Some meaningful findings we've uncovered in the realm of mitigating bias in AI. I'm not claiming that we've solved the problem, but we have made some meaningful, positive progress, and I wanna share our findings with the industry, so that we all can build a more responsible, reliable, and scalable future together. I will point out that I am a white male, and I will be speaking about bias, and white males have not been disproportionately disenfranchised by AI like some other groups have. I'm here today, to share some information about our approach, to share some data about how our approach moves us forward, but these are first steps. Our progress is exciting, but there's more to do.

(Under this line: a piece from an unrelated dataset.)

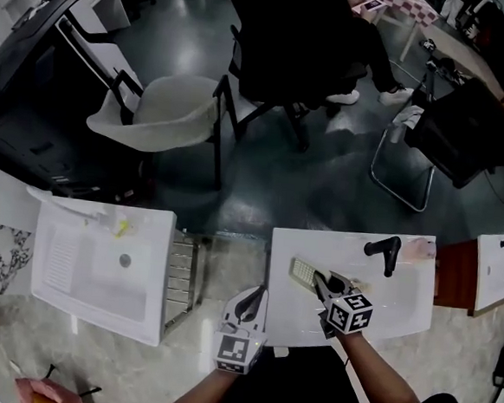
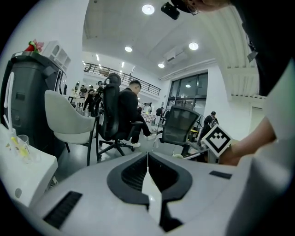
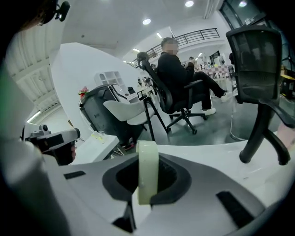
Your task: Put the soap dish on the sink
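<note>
A pale green ribbed soap dish [image 1: 302,272] hangs over the left part of the white sink [image 1: 400,308], and my right gripper [image 1: 319,285] is shut on it. In the right gripper view the soap dish [image 3: 147,177] stands edge-on between the jaws, above the sink's rim [image 3: 207,154], with the black faucet [image 3: 262,131] to the right. That faucet [image 1: 385,251] rises at the sink's far edge. My left gripper [image 1: 256,297] is at the sink's near left corner. Its jaws meet with nothing between them, as the left gripper view shows at the left gripper [image 2: 147,159].
A second white sink [image 1: 73,269] lies to the left with a clear cup [image 1: 121,226] on it, and a metal rack [image 1: 182,273] sits between the two. Beyond stand a white chair [image 1: 168,111], a seated person's black office chair [image 1: 290,43] and another black chair [image 1: 466,126].
</note>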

I beseech you. We as an industry, need to collaborate and commit together to building a sustainable, scalable, and fair solution in our respective industries. So, Rev is a company that started over 10 years ago, with a mission to create great work-from-home jobs. It's kind of an interesting mission, partially because the beneficiary of that mission is the worker. It's not the shareholder, it's not the customer, and it also gave us a lot of license to try and build a number of different businesses, which we did, but where we've landed and invested heavily in the last 10 years, is in the transcription space. We have our product, Rev.com,
that attracts 60,000 freelancers, we call them Revvers, who do excellent transcription, captioning, and subtitling for our customers. Part of making a great work-from-home job means really cultivating a sense of rewarding work for these Revvers. We have created ways for Revvers to level up and earn more money, in exchange for doing good work, and so, as a result, we are a leader in the space. Our customers are happy. We have a healthy revenue stream, but there's something even more exciting that is a by-product of our success in the human transcription space, and that is, I'd argue, the best data set in the world for training an AI based ASR, automatic speech recognition solution. It is a by-product of us earning money, and so we've amassed tremendous hours of high quality data.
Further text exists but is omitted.